= Akitsugu Amata =

Japanese swordsmith

Akitsugu Amata (天田昭次, Amata Akitsugu) (also known as Amata Seiichi (天田 誠一)) (born 1927 – July 5, 2013) was a Japanese swordsmith.

Amata followed his father Amata Sadayoshi into the trade of sword-making after the latter died in 1937, moving to Tokyo from his home in Niigata Prefecture in order to enroll in a specialist sword-making school. This school, the Nihonto Tanren Denshu Jo, was run by the noted swordsmith Kurihara Hikosaburo, who originally employed Amata as a masseur before teaching him the basics of sword-making when the boy was thirteen. Amata worked at Kurihara's institute for the next six years.

After leaving Tokyo, Amata returned to his home village. He resided there since, claiming that the local water and clay (which contains a large amount of iron oxide) were very suitable for the yaki-ire (hardening process) of sword manufacture. He also smelted his own tamahagane steel at home.

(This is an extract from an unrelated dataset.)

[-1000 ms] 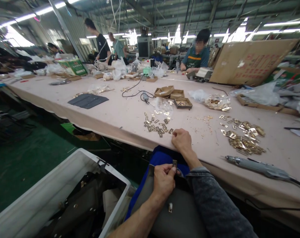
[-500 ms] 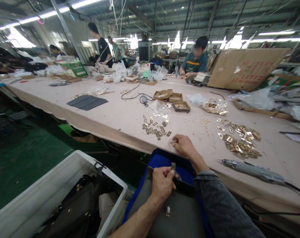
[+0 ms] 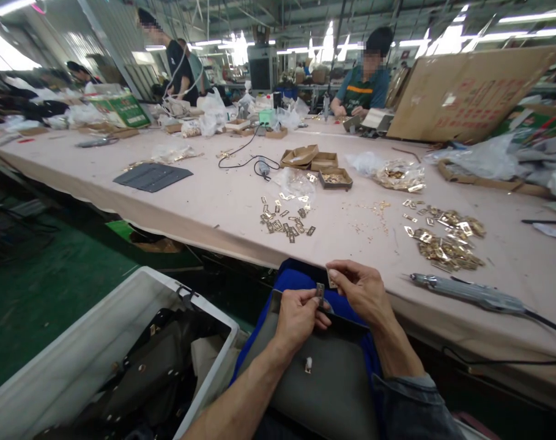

After the Second World War the American occupying forces prohibited the manufacture of traditional swords in Japan. When the ban was partially lifted, Amata was awarded an official swordsmith's licence from the Cultural Properties Protection Committee in 1954; that same year he won the Yushu-wo prize at the first National Sword-Forging Competition.

An illness at 33 rendered Amata an invalid for eight years. However, after his recovery he went on to win the Masamune Prize (the highest accolade) at the New Katana Sword Exhibition in 1968; he also won the same award at the Sword-Forging Competition in 1977, 1985 and 1996. In 1997 he was named as a Living National Treasure of Japan.

Amata was the Chairman of the All Japan Swordsmith's Association and a director of the Nihon Bijutsu Token Hozon Kyokai.